19 Jahre lang lagerten die Überreste ermordeter Juden in Schuhkartons bei der Stasi. Am Dienstag werden die Knochen nun an den Ort zurückgebracht, an dem sie 1971 gefunden wurden.

Alexander Fröhlich

Schenkendöbern - 19 Jahre lang lagen die Gebeine von jüdischen KZ-Häftlingen in der Asservatenkammer der Bezirksverwaltung für Staatssicherheit in Frankfurt (Oder) – verpackt in einfache Schuhkartons. Auch nach der Wende wurden sie nicht bestattet, sondern in der Frankfurter Stasi-Unterlagenbehörde aufbewahrt. Am Dienstag werden die Knochen nun an den Ort zurückgebracht, an dem sie 1971 gefunden wurden: eine ehemalige Kiesgrube in der Gemeinde Schenkendöbern im Landkreis Spree- Neiße. Gleichzeitig wird das Gelände zu einem jüdischen Friedhof geweiht.

Bei den Knochen handelt es sich um die sterblichen Überreste von Juden, die bei der Auflösung des KZ-Außenlagers in Jamlitz Anfang Februar 1945 von der SS ermordet wurden. Insgesamt kamen bei dem Massaker, das von Reichsführer Heinrich Himmler befohlen worden war, 1342 kranke und gehunfähige Häftlinge ums Leben, die meisten waren Juden aus Ungarn und Polen. Im Mai 1971 entdeckte man das Massengrab in Schenkendöbern, die Stasi entnahm einzelne Knochen als Beweismittel – laut Peter Fischer vom Zentralrat der Juden steckten in manchen noch die Projektile der SS-Waffen.
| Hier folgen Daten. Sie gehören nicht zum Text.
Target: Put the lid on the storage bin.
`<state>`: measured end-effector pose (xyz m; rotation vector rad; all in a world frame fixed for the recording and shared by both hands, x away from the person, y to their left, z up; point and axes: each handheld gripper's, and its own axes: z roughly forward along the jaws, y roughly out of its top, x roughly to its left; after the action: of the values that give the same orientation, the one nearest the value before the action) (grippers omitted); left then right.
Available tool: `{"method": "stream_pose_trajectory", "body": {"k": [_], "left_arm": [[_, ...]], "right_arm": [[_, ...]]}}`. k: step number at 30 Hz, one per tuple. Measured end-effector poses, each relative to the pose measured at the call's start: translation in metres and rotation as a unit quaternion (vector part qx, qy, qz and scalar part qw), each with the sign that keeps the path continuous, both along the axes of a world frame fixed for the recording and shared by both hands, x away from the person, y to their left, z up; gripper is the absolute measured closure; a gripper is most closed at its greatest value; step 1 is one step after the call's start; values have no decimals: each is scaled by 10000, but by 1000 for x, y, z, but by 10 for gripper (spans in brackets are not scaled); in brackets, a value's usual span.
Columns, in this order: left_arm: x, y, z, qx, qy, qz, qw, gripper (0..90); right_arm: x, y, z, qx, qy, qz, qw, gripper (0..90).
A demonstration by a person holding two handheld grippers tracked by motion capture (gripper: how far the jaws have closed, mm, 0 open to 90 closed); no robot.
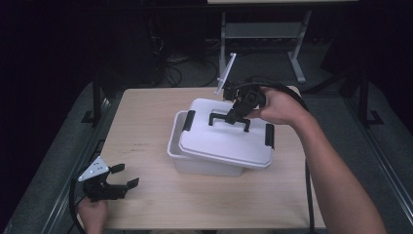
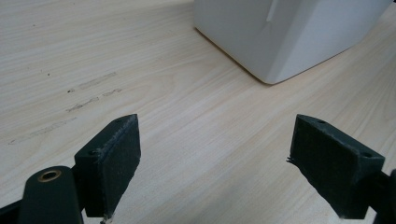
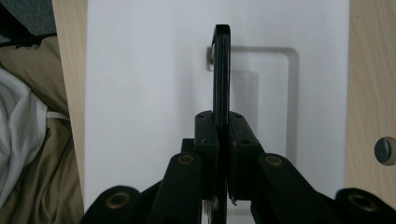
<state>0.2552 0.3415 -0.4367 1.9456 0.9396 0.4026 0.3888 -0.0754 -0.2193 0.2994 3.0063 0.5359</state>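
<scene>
A white storage box (image 1: 204, 165) stands in the middle of the wooden table (image 1: 146, 122). Its white lid (image 1: 224, 141) lies askew over it, shifted right so the box's left rim shows. My right gripper (image 1: 237, 113) is shut on the lid's black handle (image 1: 229, 118). In the right gripper view the handle (image 3: 221, 65) stands edge-on, pinched by that gripper (image 3: 221, 126) over the lid (image 3: 140, 93). My left gripper (image 1: 124, 176) rests open near the table's front left corner. In the left gripper view that gripper (image 2: 215, 163) holds nothing, with the box's corner (image 2: 280, 37) ahead.
Black clips (image 1: 188, 119) (image 1: 269, 135) sit on the lid's two short ends. A metal stand (image 1: 263, 34) and cables are on the floor behind the table. Pale cloth (image 3: 28, 130) lies past the table edge in the right gripper view.
</scene>
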Motion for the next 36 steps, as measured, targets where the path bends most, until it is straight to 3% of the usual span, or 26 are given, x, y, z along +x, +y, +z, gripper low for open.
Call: {"method": "stream_pose_trajectory", "body": {"k": [14,36], "left_arm": [[-1,1,0,-29,-5,0,10000,155],[-1,2,0,-36,-14,25,10000,155]], "right_arm": [[8,23,-9,-39,22,105,9999,842],[23,43,-25,-122,84,263,9995,842]]}}
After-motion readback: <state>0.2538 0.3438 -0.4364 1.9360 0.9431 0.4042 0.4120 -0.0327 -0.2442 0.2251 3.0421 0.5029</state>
Die übrigen Gebeine der 577 dort gefundenen Opfer wurden im Krematorium Forst verbrannt, ein Teil der Asche wurde – so geht es aus den Akten hervor – in Lieberose bestattet, wo die DDR 1973 eine KZ-Gedenkstätte einrichtete. Der Verbleib der übrigen Asche ist unklar, auch verschwiegen die DDR-Oberen, dass das Lager Lieberose in Jamlitz nach dem Krieg als sowjetisches Speziallager genutzt worden war, wo binnen zwei Jahren mehr als 3400 Menschen zu Tode kamen.
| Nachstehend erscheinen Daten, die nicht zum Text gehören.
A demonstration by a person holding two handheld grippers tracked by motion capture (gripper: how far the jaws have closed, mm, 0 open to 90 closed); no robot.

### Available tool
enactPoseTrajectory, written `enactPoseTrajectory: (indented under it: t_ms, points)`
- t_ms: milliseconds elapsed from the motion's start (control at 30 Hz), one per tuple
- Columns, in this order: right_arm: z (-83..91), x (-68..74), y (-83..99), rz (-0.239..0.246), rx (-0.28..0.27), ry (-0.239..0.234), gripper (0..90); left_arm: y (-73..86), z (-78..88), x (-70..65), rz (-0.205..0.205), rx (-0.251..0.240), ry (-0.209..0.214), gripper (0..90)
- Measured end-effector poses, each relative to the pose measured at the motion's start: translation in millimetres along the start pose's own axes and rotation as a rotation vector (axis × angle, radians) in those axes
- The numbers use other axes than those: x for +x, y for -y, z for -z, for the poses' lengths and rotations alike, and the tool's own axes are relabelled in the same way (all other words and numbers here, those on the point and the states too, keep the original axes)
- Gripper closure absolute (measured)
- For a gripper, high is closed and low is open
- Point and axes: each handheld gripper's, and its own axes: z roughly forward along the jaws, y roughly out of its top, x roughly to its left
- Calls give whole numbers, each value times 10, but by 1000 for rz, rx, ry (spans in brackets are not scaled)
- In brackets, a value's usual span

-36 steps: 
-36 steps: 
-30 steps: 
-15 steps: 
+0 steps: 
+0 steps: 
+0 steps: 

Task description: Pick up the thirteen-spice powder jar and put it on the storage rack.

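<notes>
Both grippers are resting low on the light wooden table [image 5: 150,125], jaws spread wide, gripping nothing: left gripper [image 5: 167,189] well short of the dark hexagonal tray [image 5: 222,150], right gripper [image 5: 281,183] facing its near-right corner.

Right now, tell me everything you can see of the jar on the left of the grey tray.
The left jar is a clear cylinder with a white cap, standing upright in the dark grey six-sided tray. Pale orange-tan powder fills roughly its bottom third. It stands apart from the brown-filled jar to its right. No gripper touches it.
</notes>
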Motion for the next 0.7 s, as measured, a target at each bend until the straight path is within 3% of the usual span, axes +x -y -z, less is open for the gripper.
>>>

Die Gebeine seien 1971 entgegen jüdischer Riten exhumiert worden, sagt der Sprecher der Stiftung Brandenburgische Gedenkstätten, Horst Seferens. Zudem fanden Forscher der Stiftung heraus, dass noch immer sterbliche Überreste in der Kiesgrube liegen. Damit gilt der Ort nach jüdischem Glauben als Grabstätte, der Boden als heilig. Auf Bitten des Zentralrats und der Gedenkstättenstiftung wurde das Areal nun von der Gemeinde Schenkendöbern mit Geldern der brandenburgischen Landesregierung als Friedhof gestaltet.

Bestattet werden müssten auch damals gefundene Gebisse, die die Stasi ebenfalls aufbewahrte. Doch davon fehlt jede Spur. „Laut Aktenlage wurden sie in den achtziger Jahren der Finanzverwaltung der Stasi übergeben. Was damit geschah, wissen wir nicht“, so Stiftungssprecher Seferens.

Außerdem ist der Verbleib der sterblichen Überreste von 753 Opfern des Massakers unklar. Eine dreiwöchige Suchgrabung in Jamlitz endete Mitte Mai erfolglos, nachdem zuvor jahrelang mit dem Eigentümer der Fläche darüber gestritten worden war. Nun soll auf dem Nachbargrundstück weiter gegraben werden. Denn die Archäologen stießen zumindest auf Barackenreste und Inventar des früheren Außenlagers des KZ Sachsenhausen.

Wann das Nachbargrundstück abgesucht werden kann, ist offen. „Wir prüfen, ob wir einen Durchsuchungsbeschluss erwirken“, sagte Oberstaatsanwalt Wilfried Lehmann. Sollte die Brandenburger Generalstaatsanwaltschaft mit einem solchen Vorstoß scheitern, muss das Innenministerium mit dem Eigentümer des Grundstücks über die Suchaktion verhandeln. Unterstützung gibt es von vielen Seiten: Die dort angesiedelte Jamlitz-Kommission hat sich bereits für eine Untersuchung der Fläche ausgesprochen, und Minister Jörg Schönbohm (CDU) nannte dies eine „politisch-moralische und zutiefst menschliche Verpflichtung“.